# Exercise description:
Set down every record below exactly as written.

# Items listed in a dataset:

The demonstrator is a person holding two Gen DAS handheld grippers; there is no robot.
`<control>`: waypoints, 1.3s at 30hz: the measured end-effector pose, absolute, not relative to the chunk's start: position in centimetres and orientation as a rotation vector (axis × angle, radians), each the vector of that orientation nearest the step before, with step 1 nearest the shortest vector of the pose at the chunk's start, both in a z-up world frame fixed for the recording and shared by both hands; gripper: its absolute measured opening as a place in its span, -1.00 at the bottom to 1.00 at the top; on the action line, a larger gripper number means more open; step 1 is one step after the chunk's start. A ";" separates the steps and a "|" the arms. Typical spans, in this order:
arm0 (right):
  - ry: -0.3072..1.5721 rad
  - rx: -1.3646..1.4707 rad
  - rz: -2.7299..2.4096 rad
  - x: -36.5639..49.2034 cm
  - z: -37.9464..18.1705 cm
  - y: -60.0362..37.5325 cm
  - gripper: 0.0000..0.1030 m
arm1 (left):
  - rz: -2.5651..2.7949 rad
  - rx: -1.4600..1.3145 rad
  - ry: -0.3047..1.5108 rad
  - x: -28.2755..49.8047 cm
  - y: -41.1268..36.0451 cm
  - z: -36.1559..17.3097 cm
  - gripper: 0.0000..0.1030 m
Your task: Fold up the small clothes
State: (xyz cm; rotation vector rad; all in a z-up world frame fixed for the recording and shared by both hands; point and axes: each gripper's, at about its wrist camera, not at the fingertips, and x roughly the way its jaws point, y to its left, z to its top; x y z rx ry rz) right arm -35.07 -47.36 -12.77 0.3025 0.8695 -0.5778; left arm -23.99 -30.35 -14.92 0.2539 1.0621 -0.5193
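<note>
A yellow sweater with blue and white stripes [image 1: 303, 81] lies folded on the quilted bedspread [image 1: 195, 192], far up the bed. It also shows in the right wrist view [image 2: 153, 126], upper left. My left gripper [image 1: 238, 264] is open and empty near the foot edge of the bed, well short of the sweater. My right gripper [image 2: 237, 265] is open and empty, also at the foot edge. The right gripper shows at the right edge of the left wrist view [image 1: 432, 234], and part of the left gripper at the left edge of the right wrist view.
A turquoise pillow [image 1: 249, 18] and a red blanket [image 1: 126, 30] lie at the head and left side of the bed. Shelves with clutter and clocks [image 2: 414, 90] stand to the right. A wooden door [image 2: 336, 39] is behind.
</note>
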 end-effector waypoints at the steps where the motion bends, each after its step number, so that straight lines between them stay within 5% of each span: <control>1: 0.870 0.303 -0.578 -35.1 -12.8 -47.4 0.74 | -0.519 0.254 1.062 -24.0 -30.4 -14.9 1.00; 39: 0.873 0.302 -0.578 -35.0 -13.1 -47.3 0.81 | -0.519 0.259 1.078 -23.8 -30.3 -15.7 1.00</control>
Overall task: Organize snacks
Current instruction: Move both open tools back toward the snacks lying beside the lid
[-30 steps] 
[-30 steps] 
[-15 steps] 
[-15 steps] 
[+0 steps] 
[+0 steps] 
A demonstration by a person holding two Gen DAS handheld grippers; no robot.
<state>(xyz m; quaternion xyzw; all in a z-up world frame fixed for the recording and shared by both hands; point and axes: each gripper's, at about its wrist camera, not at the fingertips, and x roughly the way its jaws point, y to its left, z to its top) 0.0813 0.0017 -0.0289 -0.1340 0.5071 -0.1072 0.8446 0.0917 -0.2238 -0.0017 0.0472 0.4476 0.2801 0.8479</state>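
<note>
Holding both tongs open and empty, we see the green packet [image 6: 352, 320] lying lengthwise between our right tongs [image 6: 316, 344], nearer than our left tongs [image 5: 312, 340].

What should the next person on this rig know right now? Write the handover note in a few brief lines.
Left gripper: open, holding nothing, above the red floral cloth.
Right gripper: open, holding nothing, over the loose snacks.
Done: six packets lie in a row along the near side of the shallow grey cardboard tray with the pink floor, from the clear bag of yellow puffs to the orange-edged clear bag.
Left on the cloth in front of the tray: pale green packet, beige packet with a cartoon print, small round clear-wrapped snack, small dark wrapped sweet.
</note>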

# Expected answer:
The demonstrator is a person holding two Gen DAS handheld grippers; there is no robot.
`<control>`: waypoints, 1.3s at 30hz: the measured end-effector pose, absolute, not relative to the chunk's start: position in centimetres and orientation as a rotation vector (axis × angle, radians), each the vector of that orientation nearest the step before, with step 1 nearest the shortest vector of the pose at the chunk's start, both in a z-up world frame fixed for the recording and shared by both hands; gripper: its absolute measured opening as a place in its span, -1.00 at the bottom to 1.00 at the top; on the action line, a larger gripper number means more open; step 1 is one step after the chunk's start. A ";" separates the steps and a "|" the arms. Typical spans, in this order:
arm0 (right):
  - ry: -0.3072..1.5721 rad
  - rx: -1.3646..1.4707 rad
  - rz: -2.7299..2.4096 rad
  - x: -36.5639..49.2034 cm
  - z: -37.9464..18.1705 cm
  - y: -60.0362..37.5325 cm
  - gripper: 0.0000..0.1030 m
arm1 (left):
  - rz: -2.5651..2.7949 rad
  - rx: -1.4600..1.3145 rad
  - ry: -0.3047..1.5108 rad
  - x: -28.2755..49.8047 cm
  - y: -41.1268..36.0451 cm
  - z: -36.1559..17.3097 cm
  - gripper: 0.0000..0.1030 m
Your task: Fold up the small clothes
State: (xyz cm; rotation vector rad; all in a z-up world frame fixed for the recording and shared by both hands; point and axes: each gripper's, at about its wrist camera, not at the fingertips, and x roughly the way its jaws point, y to its left, z to its top; x y z rx ry rz) right arm -35.07 -47.36 -12.77 0.3025 0.8695 -0.5778; left arm -23.99 -30.35 -14.92 0.2539 1.0621 -0.5193
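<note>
A yellow sweater with blue and white stripes [image 1: 303, 81] lies folded on the quilted bedspread [image 1: 195, 192], far up the bed. It also shows in the right wrist view [image 2: 153, 126], upper left. My left gripper [image 1: 238, 264] is open and empty near the foot edge of the bed, well short of the sweater. My right gripper [image 2: 237, 265] is open and empty, also at the foot edge. The right gripper shows at the right edge of the left wrist view [image 1: 432, 234], and part of the left gripper at the left edge of the right wrist view.
A turquoise pillow [image 1: 249, 18] and a red blanket [image 1: 126, 30] lie at the head and left side of the bed. Shelves with clutter and clocks [image 2: 414, 90] stand to the right. A wooden door [image 2: 336, 39] is behind.
</note>
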 end-effector waypoints at the steps where the motion bends, each after its step number, so that straight lines between them stay within 5% of each span: <control>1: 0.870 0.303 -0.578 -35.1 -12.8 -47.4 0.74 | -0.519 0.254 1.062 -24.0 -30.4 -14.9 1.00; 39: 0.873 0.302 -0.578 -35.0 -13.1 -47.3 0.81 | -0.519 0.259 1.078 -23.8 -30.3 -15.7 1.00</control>
Overall task: Organize snacks
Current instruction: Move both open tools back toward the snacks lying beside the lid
[-30 steps] 
[-30 steps] 
[-15 steps] 
[-15 steps] 
[+0 steps] 
[+0 steps] 
A demonstration by a person holding two Gen DAS handheld grippers; no robot.
<state>(xyz m; quaternion xyzw; all in a z-up world frame fixed for the recording and shared by both hands; point and axes: each gripper's, at about its wrist camera, not at the fingertips, and x roughly the way its jaws point, y to its left, z to its top) 0.0813 0.0017 -0.0289 -0.1340 0.5071 -0.1072 0.8446 0.0917 -0.2238 -0.0017 0.0472 0.4476 0.2801 0.8479</state>
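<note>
Holding both tongs open and empty, we see the green packet [image 6: 352, 320] lying lengthwise between our right tongs [image 6: 316, 344], nearer than our left tongs [image 5: 312, 340].

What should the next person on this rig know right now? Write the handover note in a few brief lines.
Left gripper: open, holding nothing, above the red floral cloth.
Right gripper: open, holding nothing, over the loose snacks.
Done: six packets lie in a row along the near side of the shallow grey cardboard tray with the pink floor, from the clear bag of yellow puffs to the orange-edged clear bag.
Left on the cloth in front of the tray: pale green packet, beige packet with a cartoon print, small round clear-wrapped snack, small dark wrapped sweet.
</note>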

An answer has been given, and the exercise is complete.